Maurita Holland is a member of the Washtenaw Citizens for Ecological Balance and is an Associate Professor Emerita of Information, School of Information. Maurita‘s major project is planning student internship project activities in Africa for this year and the near future. Maurita talks about a wide range of research and popular press material on many aspects of deer biology and management and problems and solutions for Deer overpopulation and migration in Ann Arbor and Washtenaw County and how it is responsible for increasing home and vehicle damage and is threatening the area’s ecological balances and created barriers between humans and wildlife.
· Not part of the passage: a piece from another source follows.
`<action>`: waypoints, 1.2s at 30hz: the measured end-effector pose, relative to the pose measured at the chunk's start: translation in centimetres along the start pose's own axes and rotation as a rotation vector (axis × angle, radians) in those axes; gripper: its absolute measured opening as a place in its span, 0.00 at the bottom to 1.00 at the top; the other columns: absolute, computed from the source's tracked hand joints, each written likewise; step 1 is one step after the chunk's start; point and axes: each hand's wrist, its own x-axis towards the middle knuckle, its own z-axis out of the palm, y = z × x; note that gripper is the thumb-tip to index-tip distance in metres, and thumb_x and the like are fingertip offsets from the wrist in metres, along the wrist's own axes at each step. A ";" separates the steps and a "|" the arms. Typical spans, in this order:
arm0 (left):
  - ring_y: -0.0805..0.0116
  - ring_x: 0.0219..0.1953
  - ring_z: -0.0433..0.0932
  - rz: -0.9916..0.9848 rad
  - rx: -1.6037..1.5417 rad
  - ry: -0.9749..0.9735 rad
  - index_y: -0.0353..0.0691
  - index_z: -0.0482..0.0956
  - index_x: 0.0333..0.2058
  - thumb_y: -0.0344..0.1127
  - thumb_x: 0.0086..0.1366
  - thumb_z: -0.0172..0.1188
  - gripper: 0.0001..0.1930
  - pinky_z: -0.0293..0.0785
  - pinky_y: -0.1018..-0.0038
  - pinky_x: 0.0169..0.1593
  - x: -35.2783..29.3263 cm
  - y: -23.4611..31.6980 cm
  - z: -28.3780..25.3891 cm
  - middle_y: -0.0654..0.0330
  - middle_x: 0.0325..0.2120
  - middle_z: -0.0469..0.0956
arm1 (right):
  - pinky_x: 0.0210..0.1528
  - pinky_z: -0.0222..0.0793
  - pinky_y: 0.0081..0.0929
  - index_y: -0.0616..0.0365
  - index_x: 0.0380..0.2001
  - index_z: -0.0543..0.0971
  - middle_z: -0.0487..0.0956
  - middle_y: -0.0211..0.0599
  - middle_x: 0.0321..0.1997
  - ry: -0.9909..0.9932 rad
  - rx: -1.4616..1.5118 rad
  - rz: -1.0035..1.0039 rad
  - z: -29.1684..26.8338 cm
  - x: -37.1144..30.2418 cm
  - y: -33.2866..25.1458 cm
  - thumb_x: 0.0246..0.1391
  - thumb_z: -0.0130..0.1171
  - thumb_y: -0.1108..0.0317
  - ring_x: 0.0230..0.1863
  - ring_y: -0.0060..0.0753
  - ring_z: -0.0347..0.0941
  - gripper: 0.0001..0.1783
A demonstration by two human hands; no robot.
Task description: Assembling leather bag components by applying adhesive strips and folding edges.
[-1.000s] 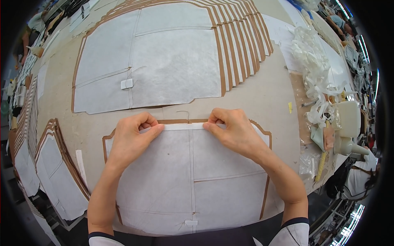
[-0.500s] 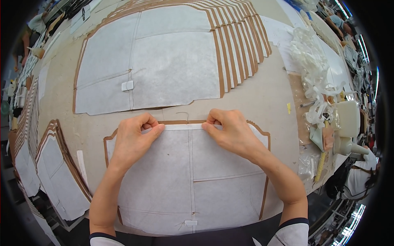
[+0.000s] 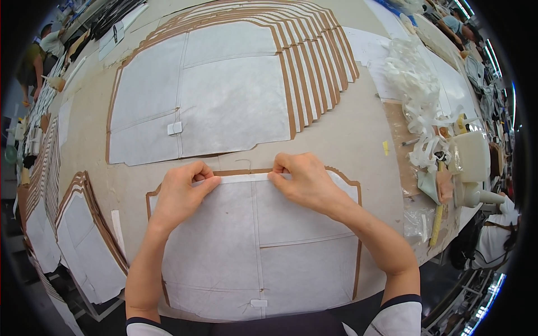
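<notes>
A greyish-white backed panel [image 3: 210,246] with a brown border and stitched seams lies flat before me on the table. Along its far edge runs a narrow white strip [image 3: 244,178]. My left hand [image 3: 180,193] pinches the strip between thumb and curled fingers, left of the middle seam. On the other side of that seam, my right hand [image 3: 307,182] has the strip in a similar pinch. Both hands rest over the panel's far edge, and the strip's ends are hidden under them. A small white tab [image 3: 259,303] sits near the panel's close edge.
Beyond my hands is a fanned stack of similar panels [image 3: 235,101]. More panels [image 3: 89,241] stand at the left. At the right lie tangled white strips [image 3: 414,84], a pale plastic container [image 3: 472,157] and a yellow-handled brush [image 3: 437,227]. People appear at the far edges.
The whole view has shifted slightly, with the panels sitting a little lower in it. Both hands keep their pinch on the strip at nearly the same places.
</notes>
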 end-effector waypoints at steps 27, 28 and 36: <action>0.52 0.58 0.74 0.703 0.526 0.270 0.30 0.78 0.51 0.25 0.52 0.68 0.25 0.73 0.62 0.57 -4.1 0.5 7.4 0.51 0.54 0.77 | 0.34 0.70 0.38 0.66 0.30 0.79 0.80 0.49 0.24 0.039 -0.086 -0.066 -0.2 -0.7 1.2 0.57 0.62 0.66 0.28 0.44 0.78 0.11; 0.52 0.58 0.74 0.706 0.527 0.266 0.30 0.78 0.51 0.25 0.52 0.68 0.25 0.73 0.62 0.57 -4.2 0.5 7.3 0.51 0.54 0.77 | 0.35 0.71 0.36 0.66 0.31 0.79 0.80 0.48 0.25 0.039 -0.049 -0.088 -1.4 -1.5 1.7 0.58 0.62 0.66 0.28 0.43 0.78 0.11; 0.53 0.59 0.73 0.705 0.560 0.207 0.31 0.77 0.53 0.28 0.51 0.70 0.28 0.70 0.58 0.60 -3.9 0.6 7.0 0.51 0.57 0.75 | 0.28 0.67 0.33 0.65 0.31 0.80 0.79 0.43 0.23 0.073 0.138 0.202 -7.5 -7.5 3.2 0.61 0.59 0.67 0.22 0.41 0.72 0.10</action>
Mayank Vikas is a Fulbright-Nehru Masters Fellow and a first year graduate student at the School of Natural Resources and Environment, with interests in wildlife conservation, urban sustainability and mitigation of man-animal conflict. Prior to attending graduate school, Mayank has worked as a lawyer with a non-profit organization working for the conservation of raptors in urban India. He has also worked at corporate law firms in India, where he worked on M&A, private equity transactions and corporate advisory. During the show, Mayank talks about leopards that have co-existed with humans in urban and rural India for years, and the increasing trend of leopard fatalities in conflict situations, mob violence and a sharp decline in the leopard population in India. To learn about man-animal conflict and the problem with forest department responses to these issues, Mayank recommends some papers by Vidya Athreya, who works on human-leopard interactions in India.